You need a set top box to get television service from a cable, telephone or satellite company. Right now, you have to take the box that your service provider offers you, with the functionality and price it determines. You can’t buy your own box and plug it in, because service providers lock down their networks and only allow you to use their equipment. Consequently, set top boxes are expensive, with an average rental price of $7.43 per month according to an FCC press release

Lack of competition has meant few choices and high prices for consumers – on average, $231 in rental fees annually for the average American household. Altogether, U.S. consumers spend $20 billion a year to lease these devices. Since 1994, according to a recent analysis, the cost of cable set-top boxes has risen 185 percent while the cost of computers, televisions and mobile phones has dropped by 90 percent.

If you could buy your own box or a television set or computer or other device with that capability built in, you 1. wouldn’t have to pay a monthly rental charge and 2. you can pick and choose the capabilities – recording multiple programs, say – you want. Up to a point.

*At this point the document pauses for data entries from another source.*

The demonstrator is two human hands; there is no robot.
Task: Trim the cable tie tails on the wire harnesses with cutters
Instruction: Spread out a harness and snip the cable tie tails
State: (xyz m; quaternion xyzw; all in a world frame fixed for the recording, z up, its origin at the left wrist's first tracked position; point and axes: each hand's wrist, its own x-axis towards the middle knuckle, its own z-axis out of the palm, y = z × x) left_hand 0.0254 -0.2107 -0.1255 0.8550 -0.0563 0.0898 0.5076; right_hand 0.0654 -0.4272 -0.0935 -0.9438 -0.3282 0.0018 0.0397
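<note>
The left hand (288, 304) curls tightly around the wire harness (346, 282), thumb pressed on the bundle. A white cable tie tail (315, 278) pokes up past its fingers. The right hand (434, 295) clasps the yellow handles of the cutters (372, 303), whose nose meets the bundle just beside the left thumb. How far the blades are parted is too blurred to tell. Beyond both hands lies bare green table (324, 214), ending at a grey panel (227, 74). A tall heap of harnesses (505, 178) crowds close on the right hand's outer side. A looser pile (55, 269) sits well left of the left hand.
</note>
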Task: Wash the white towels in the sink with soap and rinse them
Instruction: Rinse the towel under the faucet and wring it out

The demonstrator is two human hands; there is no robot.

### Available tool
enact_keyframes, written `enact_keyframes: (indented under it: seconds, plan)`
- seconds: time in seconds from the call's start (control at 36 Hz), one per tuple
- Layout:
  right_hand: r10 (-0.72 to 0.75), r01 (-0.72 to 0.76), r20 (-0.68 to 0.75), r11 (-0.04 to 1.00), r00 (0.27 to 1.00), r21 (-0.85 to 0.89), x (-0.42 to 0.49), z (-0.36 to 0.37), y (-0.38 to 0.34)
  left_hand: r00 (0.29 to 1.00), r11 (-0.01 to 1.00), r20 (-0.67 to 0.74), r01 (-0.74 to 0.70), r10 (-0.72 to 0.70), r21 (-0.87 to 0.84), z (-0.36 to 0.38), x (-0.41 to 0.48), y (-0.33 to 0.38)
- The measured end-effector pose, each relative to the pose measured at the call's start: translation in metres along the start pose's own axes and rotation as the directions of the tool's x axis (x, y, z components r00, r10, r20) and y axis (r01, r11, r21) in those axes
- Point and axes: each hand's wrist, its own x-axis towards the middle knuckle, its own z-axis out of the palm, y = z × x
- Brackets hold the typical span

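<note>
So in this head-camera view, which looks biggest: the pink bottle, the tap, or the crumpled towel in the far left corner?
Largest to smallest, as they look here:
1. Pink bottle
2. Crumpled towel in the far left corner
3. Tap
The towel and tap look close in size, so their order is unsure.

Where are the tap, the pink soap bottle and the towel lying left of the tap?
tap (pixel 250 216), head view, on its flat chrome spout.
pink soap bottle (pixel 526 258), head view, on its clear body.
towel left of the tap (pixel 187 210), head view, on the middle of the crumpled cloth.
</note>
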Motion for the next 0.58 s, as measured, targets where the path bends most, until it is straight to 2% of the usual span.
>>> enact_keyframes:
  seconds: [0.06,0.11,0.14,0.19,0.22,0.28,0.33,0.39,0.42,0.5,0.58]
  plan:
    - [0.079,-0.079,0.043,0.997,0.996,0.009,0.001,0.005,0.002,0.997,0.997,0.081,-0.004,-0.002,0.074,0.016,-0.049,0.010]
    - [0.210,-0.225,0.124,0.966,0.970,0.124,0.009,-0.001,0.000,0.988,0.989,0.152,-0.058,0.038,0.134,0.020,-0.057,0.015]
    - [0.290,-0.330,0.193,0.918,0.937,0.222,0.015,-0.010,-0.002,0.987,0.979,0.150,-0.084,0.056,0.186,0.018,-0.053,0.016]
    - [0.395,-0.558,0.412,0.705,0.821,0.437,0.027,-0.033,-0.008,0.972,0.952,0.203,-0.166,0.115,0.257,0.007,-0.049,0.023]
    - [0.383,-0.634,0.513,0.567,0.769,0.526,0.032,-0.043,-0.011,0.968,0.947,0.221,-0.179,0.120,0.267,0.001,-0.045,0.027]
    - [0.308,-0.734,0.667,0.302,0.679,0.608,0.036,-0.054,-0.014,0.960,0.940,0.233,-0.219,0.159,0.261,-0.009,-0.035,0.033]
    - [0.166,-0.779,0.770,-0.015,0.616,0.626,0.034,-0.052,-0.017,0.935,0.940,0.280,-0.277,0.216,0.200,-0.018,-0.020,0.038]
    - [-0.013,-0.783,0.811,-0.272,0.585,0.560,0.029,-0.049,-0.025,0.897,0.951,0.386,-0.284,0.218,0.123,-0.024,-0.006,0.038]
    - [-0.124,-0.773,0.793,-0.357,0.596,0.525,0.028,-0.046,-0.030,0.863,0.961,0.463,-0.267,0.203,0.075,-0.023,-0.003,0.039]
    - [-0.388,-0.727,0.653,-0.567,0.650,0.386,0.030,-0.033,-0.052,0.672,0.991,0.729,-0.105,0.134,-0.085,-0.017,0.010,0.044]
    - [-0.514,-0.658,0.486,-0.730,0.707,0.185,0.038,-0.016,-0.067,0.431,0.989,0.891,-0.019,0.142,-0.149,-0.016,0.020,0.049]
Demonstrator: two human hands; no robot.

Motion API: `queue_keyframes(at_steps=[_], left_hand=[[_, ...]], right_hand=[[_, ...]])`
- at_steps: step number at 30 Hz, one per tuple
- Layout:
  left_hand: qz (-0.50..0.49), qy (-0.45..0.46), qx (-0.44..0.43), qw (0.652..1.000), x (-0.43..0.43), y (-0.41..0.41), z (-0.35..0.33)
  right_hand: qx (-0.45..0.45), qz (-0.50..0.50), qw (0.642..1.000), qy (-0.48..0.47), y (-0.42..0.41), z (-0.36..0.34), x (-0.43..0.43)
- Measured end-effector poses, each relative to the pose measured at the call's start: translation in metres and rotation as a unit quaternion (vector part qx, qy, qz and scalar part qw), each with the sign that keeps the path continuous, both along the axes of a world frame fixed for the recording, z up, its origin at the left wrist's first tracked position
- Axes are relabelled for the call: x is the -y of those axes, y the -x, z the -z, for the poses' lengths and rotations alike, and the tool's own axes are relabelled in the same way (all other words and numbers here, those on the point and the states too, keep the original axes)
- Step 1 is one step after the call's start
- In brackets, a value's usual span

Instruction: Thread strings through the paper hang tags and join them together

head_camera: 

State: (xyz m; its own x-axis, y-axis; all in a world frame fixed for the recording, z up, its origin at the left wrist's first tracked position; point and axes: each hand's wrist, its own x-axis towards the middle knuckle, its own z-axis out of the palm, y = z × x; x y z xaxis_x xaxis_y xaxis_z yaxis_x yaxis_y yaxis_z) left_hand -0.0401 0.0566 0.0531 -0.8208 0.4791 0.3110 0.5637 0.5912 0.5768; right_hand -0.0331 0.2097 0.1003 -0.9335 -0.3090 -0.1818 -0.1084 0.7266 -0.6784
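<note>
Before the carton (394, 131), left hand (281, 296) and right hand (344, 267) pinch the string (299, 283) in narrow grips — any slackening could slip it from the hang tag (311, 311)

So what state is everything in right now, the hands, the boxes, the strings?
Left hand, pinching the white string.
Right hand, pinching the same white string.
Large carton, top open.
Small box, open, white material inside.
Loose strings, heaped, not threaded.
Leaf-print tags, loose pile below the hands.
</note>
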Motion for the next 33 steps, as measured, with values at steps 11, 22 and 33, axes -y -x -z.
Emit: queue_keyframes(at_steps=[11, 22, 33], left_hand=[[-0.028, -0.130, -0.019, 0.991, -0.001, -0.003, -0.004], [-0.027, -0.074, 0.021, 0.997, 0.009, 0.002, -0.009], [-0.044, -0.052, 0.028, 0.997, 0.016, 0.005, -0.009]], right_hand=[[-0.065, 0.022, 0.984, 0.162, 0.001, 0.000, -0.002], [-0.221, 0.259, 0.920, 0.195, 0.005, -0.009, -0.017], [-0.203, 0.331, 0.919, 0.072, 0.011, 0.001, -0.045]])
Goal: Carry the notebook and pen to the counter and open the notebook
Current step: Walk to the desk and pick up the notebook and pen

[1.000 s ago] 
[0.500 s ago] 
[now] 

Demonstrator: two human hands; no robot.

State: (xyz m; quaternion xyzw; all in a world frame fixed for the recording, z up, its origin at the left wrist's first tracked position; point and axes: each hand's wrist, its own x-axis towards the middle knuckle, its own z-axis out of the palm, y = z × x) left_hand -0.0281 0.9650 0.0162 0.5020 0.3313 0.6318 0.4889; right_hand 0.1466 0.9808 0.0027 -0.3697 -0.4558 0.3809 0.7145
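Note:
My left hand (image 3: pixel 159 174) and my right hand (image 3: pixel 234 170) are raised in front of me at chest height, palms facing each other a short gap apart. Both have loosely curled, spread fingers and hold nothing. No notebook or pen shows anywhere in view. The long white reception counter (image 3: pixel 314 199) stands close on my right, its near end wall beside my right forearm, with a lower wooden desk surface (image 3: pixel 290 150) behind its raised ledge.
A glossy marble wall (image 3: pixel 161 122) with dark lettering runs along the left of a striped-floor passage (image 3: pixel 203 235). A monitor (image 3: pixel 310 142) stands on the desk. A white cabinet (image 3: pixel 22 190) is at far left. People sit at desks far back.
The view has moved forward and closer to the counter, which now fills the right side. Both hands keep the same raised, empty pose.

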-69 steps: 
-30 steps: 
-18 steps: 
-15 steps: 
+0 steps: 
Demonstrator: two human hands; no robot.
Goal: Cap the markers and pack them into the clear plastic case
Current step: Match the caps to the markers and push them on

Later this month, the FCC will vote on whether to start the process of writing new rules that would force video providers to allow third party devices to decode and record programming streams and other services – within the limits of your subscription – and display program guide information. As is the FCC’s practice, the actual text commissioners will vote on, or at least are considering at this point, is supposedly secret – it’s not officially available – so we’ll have to wait until sometime after the 18 February 2016 vote to find out what it really says.